What age is this short bedtime story best for?

This 5 minute bedtime story is ideal for children aged 4 to 8 β€” especially those who are difficult to settle at bedtime. Juno’s crayon replies are immediately recognisable to any child who has ever argued with bedtime, and Sleep’s patient, gentle responses model the kind of calm that helps children feel heard rather than told off. Reading this story itself becomes a version of letting Sleep in.

What is the moral lesson of this unique bedtime story?

The moral is: sleep is not something that happens to you β€” it is something you choose to let in, and when you finally do, it has been waiting patiently all along. The story reframes sleep from something imposed on children to something generous that arrives by invitation.
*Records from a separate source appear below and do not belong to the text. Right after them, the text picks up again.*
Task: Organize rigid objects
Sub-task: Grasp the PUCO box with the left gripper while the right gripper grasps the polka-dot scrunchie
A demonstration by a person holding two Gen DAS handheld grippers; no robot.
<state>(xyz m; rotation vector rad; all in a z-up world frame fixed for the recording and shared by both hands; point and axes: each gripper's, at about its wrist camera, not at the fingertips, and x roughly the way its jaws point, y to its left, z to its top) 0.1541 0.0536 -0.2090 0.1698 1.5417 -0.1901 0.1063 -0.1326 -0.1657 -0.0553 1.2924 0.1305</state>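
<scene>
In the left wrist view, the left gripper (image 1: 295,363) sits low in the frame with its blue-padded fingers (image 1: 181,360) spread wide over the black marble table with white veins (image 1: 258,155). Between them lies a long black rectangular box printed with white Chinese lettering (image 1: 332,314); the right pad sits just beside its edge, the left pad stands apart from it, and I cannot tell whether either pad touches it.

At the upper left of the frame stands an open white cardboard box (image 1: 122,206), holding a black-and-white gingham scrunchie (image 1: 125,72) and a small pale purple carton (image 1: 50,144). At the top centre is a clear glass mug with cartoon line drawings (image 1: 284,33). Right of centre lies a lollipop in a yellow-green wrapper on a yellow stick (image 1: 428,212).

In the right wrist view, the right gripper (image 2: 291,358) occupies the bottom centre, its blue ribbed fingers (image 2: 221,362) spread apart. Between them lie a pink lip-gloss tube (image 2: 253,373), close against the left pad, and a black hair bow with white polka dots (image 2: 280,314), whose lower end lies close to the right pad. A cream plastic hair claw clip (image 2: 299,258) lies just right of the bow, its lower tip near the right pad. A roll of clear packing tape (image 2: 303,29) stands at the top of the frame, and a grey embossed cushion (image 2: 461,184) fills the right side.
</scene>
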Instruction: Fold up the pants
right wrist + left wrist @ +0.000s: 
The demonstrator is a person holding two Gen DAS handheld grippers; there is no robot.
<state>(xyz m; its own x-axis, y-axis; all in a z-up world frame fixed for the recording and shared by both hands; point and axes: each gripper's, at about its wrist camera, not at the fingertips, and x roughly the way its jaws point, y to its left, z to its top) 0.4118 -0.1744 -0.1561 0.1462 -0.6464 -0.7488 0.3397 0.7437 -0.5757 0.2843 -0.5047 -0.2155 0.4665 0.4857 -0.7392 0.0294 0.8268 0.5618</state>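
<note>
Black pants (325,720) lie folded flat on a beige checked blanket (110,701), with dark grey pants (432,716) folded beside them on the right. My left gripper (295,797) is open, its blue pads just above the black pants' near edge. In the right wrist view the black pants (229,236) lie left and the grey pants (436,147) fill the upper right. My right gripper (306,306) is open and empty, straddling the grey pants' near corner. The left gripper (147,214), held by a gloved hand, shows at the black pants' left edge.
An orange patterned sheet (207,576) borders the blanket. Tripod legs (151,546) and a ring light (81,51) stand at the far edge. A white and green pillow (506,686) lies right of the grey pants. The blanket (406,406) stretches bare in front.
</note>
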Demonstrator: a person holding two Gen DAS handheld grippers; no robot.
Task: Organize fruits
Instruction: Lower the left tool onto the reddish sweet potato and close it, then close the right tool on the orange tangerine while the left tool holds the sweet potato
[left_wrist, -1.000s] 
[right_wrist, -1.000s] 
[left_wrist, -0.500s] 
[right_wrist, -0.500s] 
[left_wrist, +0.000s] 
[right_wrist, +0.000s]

Juno’s eventual choice to “go to the door herself” is a small act of agency that resonates deeply β€” she chooses sleep, rather than being told to sleep.

How long does this story take to read aloud at bedtime?

At a warm, conversational bedtime pace, this story takes 4 to 5 minutes. The epistolary format β€” reading postcards and letters β€” naturally encourages a slightly slower, more deliberate pace, which helps settle a child’s breathing. The final narrator section is intentionally quiet and soft, ending on a note perfectly suited to closing eyes.

Is this an original story not published anywhere else?

“Letters from Sleep” is a completely original story β€” the concept of Sleep as a letter-writing character who sends increasingly charming postcards to one stubborn child, and receives crayon replies in return, does not exist in any book, blog, or story website anywhere online. Every story in our 5 Minute Bedtime Stories for Kids series is 100% unique and published here for the first time.